The same is true of AI models. It is exceptionally unlikely that anyone will ever prompt a genAI model in such a way that causes it to explicitly draw upon this blog or anything else I have put in the public domain. So even on a Spotify model, I will not get a millionth of a penny. However, the scraping of this blog for training will have incrementally altered the model. And it will (hopefully) be better for that, which means that the responses it gives to prompts will be more useful to the users. The blurring comes because those users are - either directly or indirectly through some means like advertising - paying customers of the company that owns the AI. The learning looks like 1), but the effect is more like 2).
Teaching AI
I have been an academic for 30 years. During that time I have written or spoken millions of words to 10s of thousands of readers and listeners. While citations are gratifying, I would be an arrogant fool to think that was the true measure of the value of what I have done. I do this work in the hope that my audiences - whether students, other academics, or the wider public - will be able to think better as a consequence. I even have the temerity to hope that some of my students will have better lives and perhaps make better contributions to society as a consequence. My purpose in life has been to teach in that sense. And I have the great good fortune to be paid for that through the funding of universities.

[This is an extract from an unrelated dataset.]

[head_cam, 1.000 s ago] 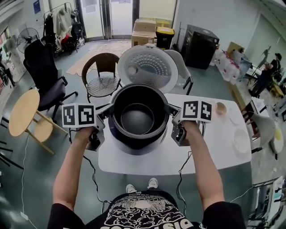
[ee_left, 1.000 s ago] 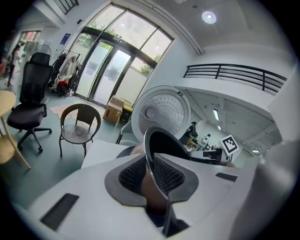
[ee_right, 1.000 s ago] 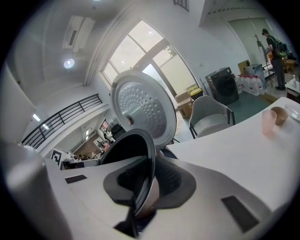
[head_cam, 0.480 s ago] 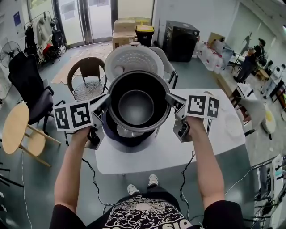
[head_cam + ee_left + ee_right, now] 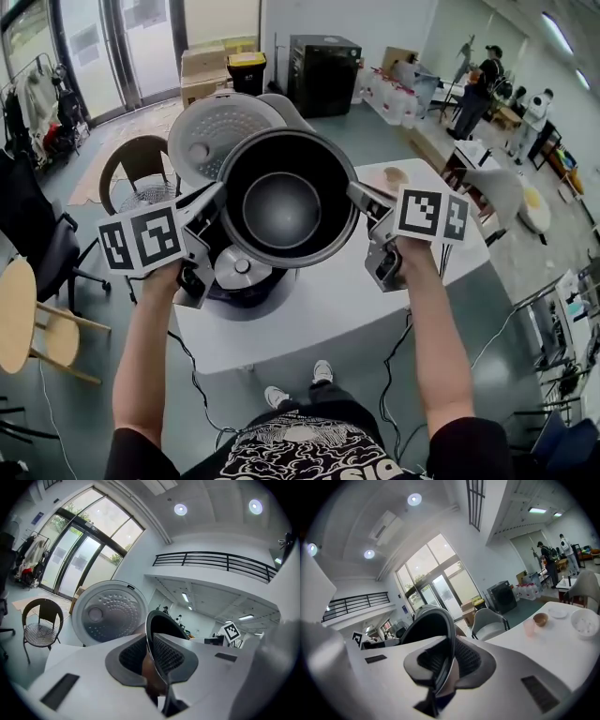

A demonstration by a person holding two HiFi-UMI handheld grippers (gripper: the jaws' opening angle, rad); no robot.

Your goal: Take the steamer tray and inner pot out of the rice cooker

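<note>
The inner pot (image 5: 281, 202) hangs in the air between the two grippers. It looks clear of the rice cooker (image 5: 234, 274), whose bare heating plate shows below it to the near left, with the open lid (image 5: 211, 131) standing behind. The left gripper (image 5: 219, 194) has its fingers (image 5: 171, 654) nearly together, clamped on the thin rim at the pot's left. The right gripper (image 5: 356, 194) pinches the rim on the opposite side in the same way, with the metal edge running straight between its ribbed pads. As I judge it, the step in hand is carrying the pot away and setting it down. The hold is only two narrow pinches on a smooth lip, so the grip should not be eased at all until the base rests on the table (image 5: 319, 305). Both hands should travel at the same height and pace so that the rim does not twist or slide through the pads. A good landing place seems to be the bare stretch of table to the right of the cooker. It is nearer than the small bowl (image 5: 541, 619) and cup (image 5: 528, 627) at the far right, and away from the lid. Lower the pot flat, let it settle, then open both sides together. I cannot pick out the steamer tray in any view.
</note>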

Now it may be tempting to make the analogy complete and say that the AI models trained on my words may also - to some tiny degree - learn to 'think' better and make better contributions to society and a consequence. So why should I worry about it? I teach people and I teach AI. I am just as unaware of how many people, let alone who, reads this blog as I am of the AI models trained on it.
The difference which matters to me is that the AI models are owned and controlled by powerful individuals and companies who may - and some palpably do - have very different ideas to me of the public good and more generally about what being ethical looks like. So even if my contribution to the training data gives the model an 'understanding' of my perspective, the way in which that understanding manifests in the outputs of the model will be subject to the control of the owners. It is like educating someone who will blindly follow the orders of an untrustworthy autocrat.
Perhaps some of my students and audiences will end up doing and thinking things I hoped they would not, but at least the choice to do so was made by them after hearing what I had to say. The AI models whose outputs go against what I was hoping to teach will not do so because they disagree, not because they have made a judgement (even if they were capable of so doing), but because their owners have manipulated that output.
Which we are seeing happen in public view in real time - Facebook Pushes Its Llama 4 AI Model to the Right, Wants to Present “Both Sides” - but it is the nature of these models that the reinforcement learning and fine-tuning they go through before release is based on a clear and explicit - but usually hidden from our view - set of values chosen by monopolistic, anti-democratic, rent-seeking, profit-maximisers.